= Johnny Patterson =

Irish singer and songwriter (1840–1889)

John Francis Patterson (1840–1889) was an Irish singer, songwriter and circus entertainer. He is now best known for composing the song "The Garden Where the Praties Grow".

==Early life==
He was born in Kilbarron, Feakle, County Clare. Both his parents had died by the time he was three years old and so he was raised by an uncle in Ennis. At the age of 14 he enlisted in the 63rd Regiment of Foot which was based in Limerick at the time. He learned to play various instruments especially piccolo and drums. When a circus came to Limerick he got a part-time job in its band and so bought himself out of the army.

==Circus career==
He was soon given a long-term contract by the circus and billed as The Irish Singing Clown. He worked for other circuses in Ireland before crossing to England. Between 1865 and 1867, he was a drummer performing in a circus run by Pablo Fanque, the black English circus proprietor, and John Swallows. He remained with Fanque through 1869, performing in Scotland, Ireland, and England. It was Fanque who effectively launched his career. John Nee, an Irish actor who portrayed Patterson in a 2010 stage production about his life said:
His talent for singing, clowning, and engaging with an audience was immense. He was talent-spotted by Pablo Fanque, who The Beatles sing about in 'Mr Kite' – he was a famous black Yorkshire showman. He saw Johnny in Cork, loved him, and brought him to England.

In Liverpool he met and married a circus bareback rider, Selena Hickey. Around this time he composed the song "The Garden Where the Praties Grow".

==United States and after==
His fame grew until he was offered a contract in America in 1876 separating from his wife and family. In the United States he became one of the most famous and highest paid entertainers at the time.
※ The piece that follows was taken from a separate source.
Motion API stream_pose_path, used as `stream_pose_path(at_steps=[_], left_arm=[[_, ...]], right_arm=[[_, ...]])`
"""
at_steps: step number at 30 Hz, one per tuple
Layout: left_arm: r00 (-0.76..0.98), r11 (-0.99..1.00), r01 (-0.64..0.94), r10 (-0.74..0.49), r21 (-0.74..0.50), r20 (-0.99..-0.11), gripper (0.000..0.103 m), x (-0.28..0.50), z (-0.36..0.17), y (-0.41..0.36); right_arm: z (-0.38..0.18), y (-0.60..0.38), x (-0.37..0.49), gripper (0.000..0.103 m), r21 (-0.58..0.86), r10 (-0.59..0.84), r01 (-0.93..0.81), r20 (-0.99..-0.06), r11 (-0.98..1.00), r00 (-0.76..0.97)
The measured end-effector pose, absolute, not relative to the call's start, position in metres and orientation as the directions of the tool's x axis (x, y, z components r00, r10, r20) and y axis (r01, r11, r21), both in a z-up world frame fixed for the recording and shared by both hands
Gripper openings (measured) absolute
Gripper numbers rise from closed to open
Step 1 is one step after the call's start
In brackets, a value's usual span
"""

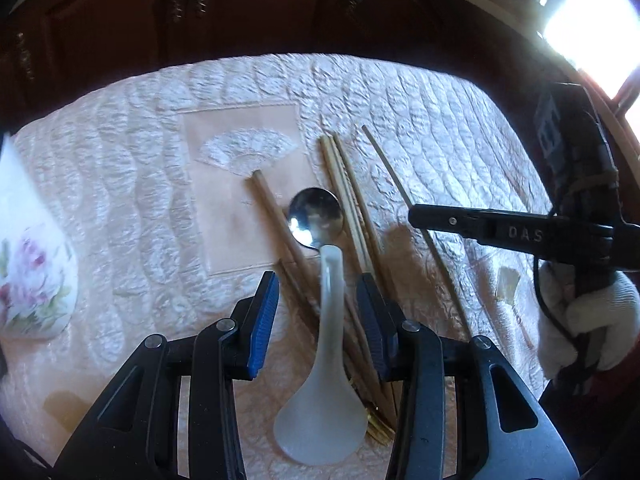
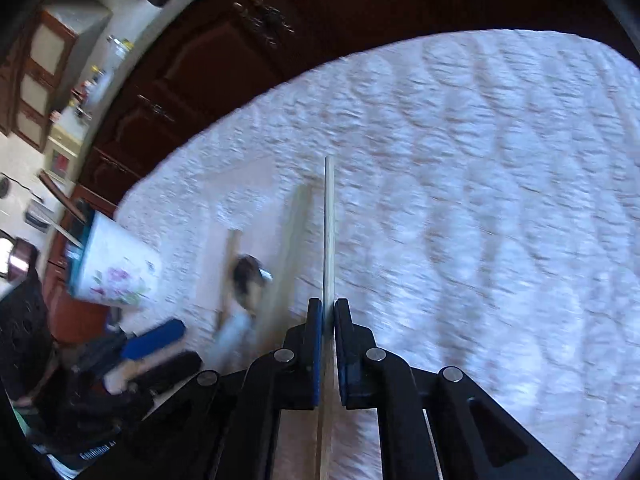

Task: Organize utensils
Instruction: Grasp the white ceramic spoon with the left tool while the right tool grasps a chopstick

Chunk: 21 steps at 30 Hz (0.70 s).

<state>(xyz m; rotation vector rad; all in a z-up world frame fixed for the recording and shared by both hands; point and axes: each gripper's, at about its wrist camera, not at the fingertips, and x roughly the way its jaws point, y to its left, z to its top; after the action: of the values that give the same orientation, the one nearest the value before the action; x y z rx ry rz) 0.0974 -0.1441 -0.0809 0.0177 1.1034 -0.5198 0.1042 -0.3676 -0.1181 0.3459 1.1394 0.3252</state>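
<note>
So the spoon [image 1: 318,268] is my landmark here: metal bowl, frosted white handle, lying on the quilted pink cloth [image 1: 420,92] that covers the desk. The left tool [image 1: 318,312] hangs right over its handle with the pads spread wide on either side, nothing pinched yet. The right tool [image 2: 328,312] is pressed together on a single chopstick [image 2: 329,220], which sticks straight out ahead of it and looks lifted off the cloth.

Loose chopsticks [image 1: 352,200] lie on both sides of the spoon, and some seem to run under its handle. That's my worry: closing on the handle could catch one of those sticks too, or nudge the whole pile sideways. The handle also looks smooth, so it might slip or swivel in a two-pad pinch.

The floral container [image 1: 36,280], probably the holder, sits well left of the spoon near the cloth's edge, so a careless swing could bump it. Right of the spoon there's plenty of bare cloth to move over.
</note>
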Motion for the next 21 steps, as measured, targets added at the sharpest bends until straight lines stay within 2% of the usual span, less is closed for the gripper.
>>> stream_pose_path(at_steps=[5, 9, 18, 20, 21], left_arm=[[0.303, 0.871, 0.449, -0.356, -0.197, -0.884, 0.030, 0.106, -0.089, -0.160], [0.305, 0.872, 0.464, -0.323, -0.157, -0.896, 0.014, 0.109, -0.093, -0.167], [0.315, 0.889, 0.394, -0.368, -0.232, -0.875, 0.012, 0.108, -0.082, -0.135], [0.334, 0.895, 0.370, -0.378, -0.249, -0.864, 0.012, 0.107, -0.075, -0.124], [0.343, 0.897, 0.364, -0.378, -0.249, -0.860, 0.012, 0.106, -0.073, -0.121]], right_arm=[[-0.124, -0.376, 0.102, 0.008, 0.406, 0.397, -0.058, -0.838, 0.912, 0.375], [-0.124, -0.382, 0.104, 0.013, 0.422, 0.411, -0.058, -0.828, 0.905, 0.381], [-0.120, -0.372, 0.138, 0.018, 0.403, 0.399, -0.073, -0.834, 0.912, 0.382], [-0.122, -0.369, 0.146, 0.018, 0.394, 0.395, -0.082, -0.839, 0.915, 0.376], [-0.123, -0.367, 0.149, 0.013, 0.386, 0.389, -0.087, -0.841, 0.918, 0.376]])
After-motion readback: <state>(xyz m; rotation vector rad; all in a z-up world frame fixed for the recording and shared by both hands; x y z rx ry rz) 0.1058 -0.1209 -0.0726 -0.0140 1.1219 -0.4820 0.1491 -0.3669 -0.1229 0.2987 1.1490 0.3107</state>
He composed several more songs including "The Hat my Father Wore", "Bridget Donoghue", "Shake Hands with your Uncle Dan", "Goodbye Johnny Dear" and "The Stone outside Dan Murphy's Door". Aged 45, he was a wealthy man and so returned to Ireland buying a house in Belfast where he was reunited with his wife and family, but Hickey died in 1886. He continued performing and created a circus of his own with an Australian called Joe Keeley. In April 1888 he married Bridget Murray at Castlepollard, County Westmeath.

==Death and legacy==
His political opinions expressed in a song (he wanted Protestants and Catholics to live together peacefully) caused a fight at one performance. Patterson was hit on the head by an iron bar and was kicked. He died from his injuries at Tralee on 31 May 1889 at the age of 49. (Note his death certificate states he died from pneumonia after 9 days)

Johnny Patterson's songs have been recorded by numerous artists over the years, including his great-grandson Duncan Patterson, and several plays have been produced about his life. He was a character in Stewart Parker's play Heavenly Bodies along with the figure of Dion Boucicault representing two different sides of the Irish theatre. The Barabbas Theatre Company produced Johnny Patterson: The Singing Irish Clown in 2010 and Johnny Patterson the Musical was written about his life and relationship with Bridget Donoghue by Declan Mangan and Mick Jones in 2009. Johnny Patterson also had the honour of being painted by the famous Irish artist Jack Yeats in the 1928 painting The Singing Clown.

In 1985 a local committee, chaired by Sean Seosamh O Conchubhair (Tralee), erected a memorial in Tralee's New Cemetery to commemorate his interment there. The plaque was unveiled by Dick Spring and Johnny Patterson's granddaughter, Maura (nee Patterson) McArdle.